> _COLLECTED MATERIAL_:
§ §

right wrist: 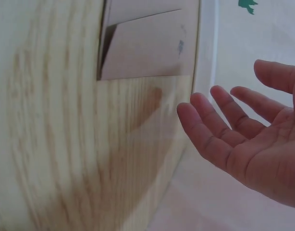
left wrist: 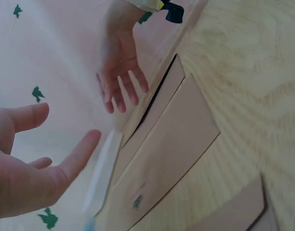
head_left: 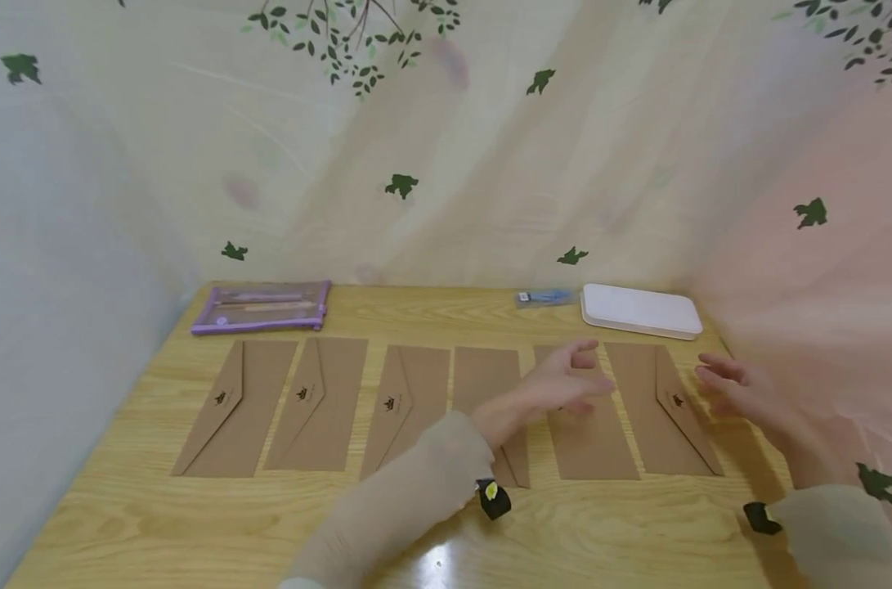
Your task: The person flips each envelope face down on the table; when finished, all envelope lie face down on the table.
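Several brown paper envelopes lie in a row on the wooden table. My left hand (head_left: 563,380) reaches across to the right and hovers over the second envelope from the right (head_left: 596,450), fingers loosely spread around nothing. Under the left wrist, another envelope (head_left: 484,372) is partly covered by the arm. To the right of the rightmost envelope (head_left: 637,384), with its pointed flap and dark crown print, my right hand (head_left: 743,393) is held in the air. Its palm and relaxed fingers show bare in the right wrist view, with the envelope (right wrist: 142,53) lying beyond the fingertips.
Along the back edge sit a purple-trimmed clear pencil pouch (head_left: 269,327), a small blue packaged item (head_left: 544,298) and a white flat case (head_left: 640,311). Three more envelopes, one of them at the far left (head_left: 265,401), fill the left side. Leaf-printed curtains (head_left: 446,221) enclose the table.
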A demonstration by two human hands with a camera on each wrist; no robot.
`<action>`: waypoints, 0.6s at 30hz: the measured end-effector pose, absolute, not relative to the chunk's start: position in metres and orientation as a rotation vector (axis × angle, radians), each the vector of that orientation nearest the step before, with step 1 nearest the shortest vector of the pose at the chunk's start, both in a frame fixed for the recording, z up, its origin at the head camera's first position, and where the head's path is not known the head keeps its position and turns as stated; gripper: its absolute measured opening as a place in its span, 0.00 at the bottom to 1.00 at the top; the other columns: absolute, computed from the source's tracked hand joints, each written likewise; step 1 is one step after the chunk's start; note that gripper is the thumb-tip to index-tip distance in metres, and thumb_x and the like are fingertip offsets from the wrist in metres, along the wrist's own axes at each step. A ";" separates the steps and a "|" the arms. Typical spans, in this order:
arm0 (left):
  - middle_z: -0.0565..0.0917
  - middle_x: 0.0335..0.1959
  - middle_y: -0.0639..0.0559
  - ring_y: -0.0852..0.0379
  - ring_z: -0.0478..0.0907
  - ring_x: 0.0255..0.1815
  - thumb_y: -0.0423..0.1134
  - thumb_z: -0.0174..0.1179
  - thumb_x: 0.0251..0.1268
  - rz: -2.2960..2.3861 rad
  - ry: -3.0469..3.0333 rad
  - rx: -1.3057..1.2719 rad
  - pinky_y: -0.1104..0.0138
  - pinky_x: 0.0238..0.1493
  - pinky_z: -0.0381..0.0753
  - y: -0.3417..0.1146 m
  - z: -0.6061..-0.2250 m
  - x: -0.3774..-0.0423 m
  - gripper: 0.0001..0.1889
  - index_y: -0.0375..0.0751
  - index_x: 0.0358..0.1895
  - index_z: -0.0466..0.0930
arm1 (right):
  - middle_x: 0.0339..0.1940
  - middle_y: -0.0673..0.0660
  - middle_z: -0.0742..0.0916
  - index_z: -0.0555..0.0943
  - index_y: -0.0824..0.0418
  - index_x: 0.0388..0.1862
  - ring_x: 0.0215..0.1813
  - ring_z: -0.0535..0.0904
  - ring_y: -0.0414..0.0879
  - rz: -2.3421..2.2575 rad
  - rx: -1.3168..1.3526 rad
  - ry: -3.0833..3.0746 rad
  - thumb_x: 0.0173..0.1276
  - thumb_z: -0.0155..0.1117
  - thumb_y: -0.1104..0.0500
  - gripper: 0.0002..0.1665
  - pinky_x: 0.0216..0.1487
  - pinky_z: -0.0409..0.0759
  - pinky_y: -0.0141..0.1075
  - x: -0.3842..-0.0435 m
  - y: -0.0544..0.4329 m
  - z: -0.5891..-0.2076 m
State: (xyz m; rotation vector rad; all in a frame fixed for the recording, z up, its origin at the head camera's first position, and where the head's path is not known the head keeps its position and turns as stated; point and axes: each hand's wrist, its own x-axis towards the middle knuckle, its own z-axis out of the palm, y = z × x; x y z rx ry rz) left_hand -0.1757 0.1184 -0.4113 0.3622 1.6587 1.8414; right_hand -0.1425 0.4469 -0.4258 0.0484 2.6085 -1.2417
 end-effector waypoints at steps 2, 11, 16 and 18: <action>0.73 0.66 0.40 0.45 0.85 0.46 0.27 0.68 0.63 1.897 1.581 0.288 0.51 0.49 0.86 0.129 -0.418 -0.175 0.36 0.42 0.74 0.67 | 0.70 0.83 0.65 0.51 0.79 0.77 0.49 0.82 0.39 -1.244 0.037 2.609 0.84 0.47 0.50 0.40 0.44 0.87 0.40 -0.142 0.448 -0.428; 0.82 0.50 0.34 0.29 0.79 0.56 0.20 0.64 0.63 1.969 1.369 0.135 0.45 0.56 0.81 0.162 -0.441 -0.172 0.31 0.31 0.70 0.68 | 0.69 0.85 0.64 0.48 0.83 0.75 0.47 0.80 0.32 -1.299 0.049 2.493 0.83 0.51 0.55 0.40 0.45 0.86 0.35 -0.148 0.453 -0.443; 0.87 0.43 0.35 0.33 0.79 0.58 0.20 0.62 0.65 1.981 1.295 0.078 0.45 0.59 0.80 0.168 -0.448 -0.172 0.30 0.32 0.69 0.67 | 0.55 0.65 0.81 0.49 0.84 0.74 0.39 0.81 0.33 -1.368 0.147 2.419 0.78 0.59 0.60 0.43 0.40 0.86 0.34 -0.154 0.453 -0.449; 0.88 0.43 0.36 0.34 0.80 0.58 0.20 0.62 0.65 1.985 1.288 0.068 0.46 0.59 0.80 0.169 -0.449 -0.173 0.30 0.32 0.69 0.67 | 0.51 0.57 0.82 0.51 0.84 0.74 0.37 0.81 0.34 -1.358 0.180 2.426 0.76 0.62 0.60 0.43 0.38 0.86 0.33 -0.157 0.452 -0.448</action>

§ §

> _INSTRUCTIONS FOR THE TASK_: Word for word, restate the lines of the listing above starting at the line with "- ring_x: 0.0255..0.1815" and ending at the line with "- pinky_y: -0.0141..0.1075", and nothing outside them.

> _SOLUTION TO THIS TASK_:
  - ring_x: 0.0255..0.1815
  - thumb_y: -0.0423..0.1134
  - thumb_z: -0.0174..0.1179
  - thumb_x: 0.0251..0.1268
  - rz: -2.2960..2.3861 rad
  - ry: -3.0469..3.0333 rad
  - rx: -1.3057..1.2719 rad
  - pinky_y: -0.1104..0.0138
  - pinky_x: 0.0238..0.1493
  - pinky_z: -0.0381..0.0753
  - y: -0.3417..0.1146 m
  - z: -0.6061..-0.2250 m
  - x: -0.3774..-0.0423 m
  - gripper: 0.0001..0.1889
  - index_y: -0.0375..0.0751
  - index_x: 0.0358..0.1895
  - index_z: -0.0466..0.0930
arm1 (right):
  - middle_x: 0.0339..0.1940
  - middle_y: -0.0673..0.0660
  - middle_z: -0.0742..0.0916
  - index_z: -0.0555..0.0943
  - index_y: -0.0824..0.0418
  - index_x: 0.0388..0.1862
  - ring_x: 0.0215..0.1813
  - ring_z: -0.0535..0.0904
  - ring_y: -0.0414..0.0879
  - rz: -2.3421..2.2575 rad
  - rx: -1.3168..1.3526 rad
  - ry: -3.0833..3.0746 rad
  - thumb_x: 0.0173..0.1276
  - thumb_z: -0.0155..0.1117
  - thumb_y: -0.1104..0.0500
  - gripper: 0.0002..0.1665
  - pinky_x: 0.0216..0.1487
  - pinky_z: -0.0409..0.0759
  - pinky_y: -0.0141..0.1075

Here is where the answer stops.